The respondents have grounds to complain of the administrative failure to inform them of the assurance given to TMR in 2008, but grounds for administrative complaint do not necessarily add up to a cause of action in law.
Lord Carnwath concluded that the OFT’s decision to honour its assurances to TMR but not to repay fines for the respondents was not irrational and was objectively justified. That was because the positions of TMR and that of the respondents were very different. The respondents entered into early resolution agreements fully aware of the possibility that other parties might successfully appeal. TMR on the other hand sought an assurance, on which they claim to have relied, that they would themselves benefit from such a successful appeal. The OFT could therefore reasonably assume in 2012 that, if that assurance were not honoured, TMR would have had a strong case for permission to appeal out of time, unlike the respondents.
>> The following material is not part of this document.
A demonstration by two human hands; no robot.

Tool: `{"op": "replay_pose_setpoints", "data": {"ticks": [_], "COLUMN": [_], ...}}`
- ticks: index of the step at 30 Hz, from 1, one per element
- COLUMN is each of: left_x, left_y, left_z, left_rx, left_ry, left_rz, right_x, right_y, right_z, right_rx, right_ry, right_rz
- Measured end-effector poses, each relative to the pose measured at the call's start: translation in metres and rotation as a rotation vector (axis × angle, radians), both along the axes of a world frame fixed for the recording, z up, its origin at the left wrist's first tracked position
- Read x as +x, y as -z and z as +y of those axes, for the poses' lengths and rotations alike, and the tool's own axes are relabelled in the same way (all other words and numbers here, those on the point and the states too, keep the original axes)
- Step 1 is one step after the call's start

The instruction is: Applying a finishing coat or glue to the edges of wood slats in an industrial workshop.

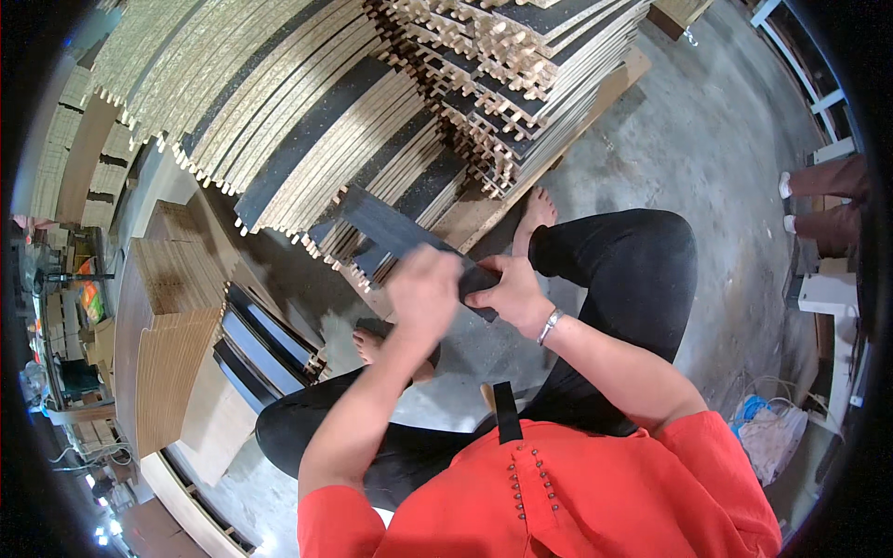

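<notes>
Black board (391, 223) slants across the middle of the frame. The right hand (519, 296) is curled, pinching the near end between thumb and fingers. The left hand (423, 293) is blurry and bent over the board; you cannot tell if it grips. Farther off, big piles of boards (279, 102) fill the top. Someone's legs (831, 200) show far right.

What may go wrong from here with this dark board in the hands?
The dark board might slip from the right hand and strike a bare foot on the floor. Its far end might knock the wooden dowels sticking out of the stacked boards, if it is near them; depth is hard to tell.
</notes>
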State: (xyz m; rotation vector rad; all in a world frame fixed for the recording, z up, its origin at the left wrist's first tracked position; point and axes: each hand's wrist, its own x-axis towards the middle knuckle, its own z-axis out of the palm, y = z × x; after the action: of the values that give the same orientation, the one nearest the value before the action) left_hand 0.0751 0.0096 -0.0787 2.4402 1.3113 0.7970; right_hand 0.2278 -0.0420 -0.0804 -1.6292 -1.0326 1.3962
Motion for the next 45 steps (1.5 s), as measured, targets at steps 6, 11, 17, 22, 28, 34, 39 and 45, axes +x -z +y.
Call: {"op": "replay_pose_setpoints", "data": {"ticks": [6, 11, 17, 22, 28, 34, 39, 45], "left_x": [-0.021, 0.027, 0.014, 0.035, 0.046, 0.041, 0.050, 0.030], "left_y": [-0.009, -0.007, -0.010, -0.011, -0.018, -0.022, -0.024, -0.021], "left_z": [0.060, -0.028, 0.013, -0.015, -0.038, -0.016, -0.012, 0.006], "left_rx": [0.061, 0.060, 0.026, 0.084, -0.027, -0.069, -0.144, -0.064], "left_ry": [-0.303, 0.131, -0.158, 0.117, 0.210, 0.082, 0.004, -0.033], "left_rz": [-0.060, -0.009, -0.093, -0.097, -0.135, -0.132, -0.217, -0.060], "right_x": [0.005, 0.018, 0.018, 0.017, 0.024, 0.025, 0.020, 0.024], "right_y": [-0.017, -0.016, -0.027, -0.002, -0.016, -0.014, -0.037, -0.025], "right_z": [0.001, 0.002, 0.001, 0.001, 0.005, -0.001, 0.003, 0.001], "right_rx": [-0.273, -0.470, -0.417, -0.439, -0.448, -0.394, -0.398, -0.370], "right_ry": [0.385, 0.399, 0.404, 0.485, 0.464, 0.399, 0.482, 0.420], "right_rz": [0.644, 0.784, 0.863, 0.822, 0.861, 0.899, 0.924, 0.931]}}
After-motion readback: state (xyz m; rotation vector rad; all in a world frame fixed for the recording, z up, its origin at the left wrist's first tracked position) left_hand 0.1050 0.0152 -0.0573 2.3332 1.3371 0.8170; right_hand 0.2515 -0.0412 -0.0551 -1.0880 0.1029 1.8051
Lord Sumption agreed with Lord Carnwath’s analysis of the relevant legal principles and the importance of not unnecessarily multiplying categories in public law. Had the OFT refused to repay TMR, TMR would have received permission to appeal out of time and its appeal would have been bound to succeed as the ground on which the other appeals succeeded also applied to them. The OFT therefore settled with TMR on the only realistic basis and it was not irrational for the OFT to have done so.
The Supreme Court’s decision eschews general concepts of fairness and equal treatment in domestic judicial review in favour of the traditional criteria of legality, rationality and procedural fairness.
Claimants seeking to challenge decisions of public bodies will therefore need to identify how their differential treatment renders the authority’s decision irrational. That will be difficult where the differential treatment has an objectively justifiable basis.
The Supreme Court’s decision also gives a narrow compass to specific assurances by public bodies. In the absence of a legitimate expectation, a specific assurance to one party will not give rise to a general obligation on the public body to replicate the assurance across all parties in a like position.